__WHAT IS NEEDED__: A faithful, word-for-word copy of the data below is required, without pictures.

__DATA__:
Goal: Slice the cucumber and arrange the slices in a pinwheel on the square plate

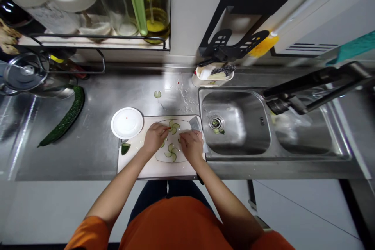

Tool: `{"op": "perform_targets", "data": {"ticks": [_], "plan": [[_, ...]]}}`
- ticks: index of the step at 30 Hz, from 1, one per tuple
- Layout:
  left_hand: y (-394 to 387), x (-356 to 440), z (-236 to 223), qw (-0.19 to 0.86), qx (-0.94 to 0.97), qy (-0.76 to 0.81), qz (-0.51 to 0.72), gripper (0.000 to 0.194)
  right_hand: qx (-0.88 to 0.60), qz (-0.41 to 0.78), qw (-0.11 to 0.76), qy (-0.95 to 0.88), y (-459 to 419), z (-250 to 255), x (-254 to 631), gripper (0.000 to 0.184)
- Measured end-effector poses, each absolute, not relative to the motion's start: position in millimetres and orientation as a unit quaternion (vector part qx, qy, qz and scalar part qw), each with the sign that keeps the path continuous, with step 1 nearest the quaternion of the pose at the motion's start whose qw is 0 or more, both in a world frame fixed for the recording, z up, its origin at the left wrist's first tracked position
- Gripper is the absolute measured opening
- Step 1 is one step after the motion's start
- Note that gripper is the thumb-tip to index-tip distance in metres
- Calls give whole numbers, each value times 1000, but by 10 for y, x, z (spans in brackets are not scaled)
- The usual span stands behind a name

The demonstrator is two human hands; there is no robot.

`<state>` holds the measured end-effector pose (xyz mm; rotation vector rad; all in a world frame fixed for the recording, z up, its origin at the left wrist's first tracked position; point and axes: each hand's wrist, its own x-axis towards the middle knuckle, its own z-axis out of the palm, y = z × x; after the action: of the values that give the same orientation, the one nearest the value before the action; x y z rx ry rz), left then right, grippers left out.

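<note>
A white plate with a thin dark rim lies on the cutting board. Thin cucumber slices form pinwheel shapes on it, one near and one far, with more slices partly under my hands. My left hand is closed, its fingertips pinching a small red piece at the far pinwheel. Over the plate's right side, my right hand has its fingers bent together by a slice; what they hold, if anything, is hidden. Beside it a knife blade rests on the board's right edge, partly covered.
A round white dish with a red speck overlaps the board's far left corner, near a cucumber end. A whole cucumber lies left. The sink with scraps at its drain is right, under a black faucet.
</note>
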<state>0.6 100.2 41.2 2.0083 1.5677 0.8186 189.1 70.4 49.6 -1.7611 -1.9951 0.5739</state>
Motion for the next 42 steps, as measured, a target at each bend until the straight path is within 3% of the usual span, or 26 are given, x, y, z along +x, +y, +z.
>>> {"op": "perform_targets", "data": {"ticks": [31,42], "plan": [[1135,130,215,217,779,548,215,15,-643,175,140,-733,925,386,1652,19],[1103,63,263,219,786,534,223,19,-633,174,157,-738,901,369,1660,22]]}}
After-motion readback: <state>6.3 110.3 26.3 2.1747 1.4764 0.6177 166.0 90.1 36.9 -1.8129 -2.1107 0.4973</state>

__SOLUTION TO THE EXERCISE__:
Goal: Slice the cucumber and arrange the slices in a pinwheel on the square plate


Tool: `{"op": "perform_targets", "data": {"ticks": [_], "plan": [[_, ...]]}}`
- ticks: index of the step at 30 Hz, from 1, one per tuple
- Layout:
  left_hand: y (-394 to 387), x (-356 to 440), z (-236 to 223), qw (-0.19 to 0.86), qx (-0.94 to 0.97), qy (-0.76 to 0.81), qz (-0.51 to 0.72), gripper (0.000 to 0.194)
  right_hand: qx (-0.88 to 0.60), qz (-0.41 to 0.78), qw (-0.11 to 0.76), qy (-0.95 to 0.88), y (-459 to 419), z (-250 to 255), x (-254 to 631), gripper (0.000 to 0.184)
- Measured end-effector poses, each absolute, not relative to the motion's start: position in millimetres and orientation as a unit quaternion (vector part qx, qy, qz and scalar part qw), each with the sign that keeps the path continuous, with step 1 nearest the quaternion of the pose at the motion's start whose qw is 0 or more, both in a world frame fixed for the recording, z up, its origin at the left wrist's first tracked position
- Gripper is the absolute measured opening
- Step 1 is one step after the motion's start
- Note that gripper is the thumb-tip to index-tip distance in metres
- Calls give whole numbers, each value times 1000, but by 10 for y, x, z (spans in brackets are not scaled)
- The usual span stands behind a name

The demonstrator is two human hands; there is no robot.

`<state>` holds the measured end-effector pose (xyz mm; rotation vector rad; all in a world frame fixed for the recording, z up, its origin at the left wrist's first tracked position; point and axes: each hand's wrist, its own x-axis towards the middle knuckle, its own z-axis out of the palm, y = z × x; after the action: of the values that give the same orientation, the one nearest the value before the action; x y z rx ry rz), left then right, grippers left out.

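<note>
A white plate with a thin dark rim lies on the cutting board. Thin cucumber slices form pinwheel shapes on it, one near and one far, with more slices partly under my hands. My left hand is closed, its fingertips pinching a small red piece at the far pinwheel. Over the plate's right side, my right hand has its fingers bent together by a slice; what they hold, if anything, is hidden. Beside it a knife blade rests on the board's right edge, partly covered.
A round white dish with a red speck overlaps the board's far left corner, near a cucumber end. A whole cucumber lies left. The sink with scraps at its drain is right, under a black faucet.
</note>
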<state>0.6 100.2 41.2 2.0083 1.5677 0.8186 189.1 70.4 49.6 -1.7611 -1.9951 0.5739</state>
Motion for the next 42 steps, as measured, a target at each bend until the straight path is within 3% of the usual span, or 26 are given, x, y, z along +x, +y, +z.
>>> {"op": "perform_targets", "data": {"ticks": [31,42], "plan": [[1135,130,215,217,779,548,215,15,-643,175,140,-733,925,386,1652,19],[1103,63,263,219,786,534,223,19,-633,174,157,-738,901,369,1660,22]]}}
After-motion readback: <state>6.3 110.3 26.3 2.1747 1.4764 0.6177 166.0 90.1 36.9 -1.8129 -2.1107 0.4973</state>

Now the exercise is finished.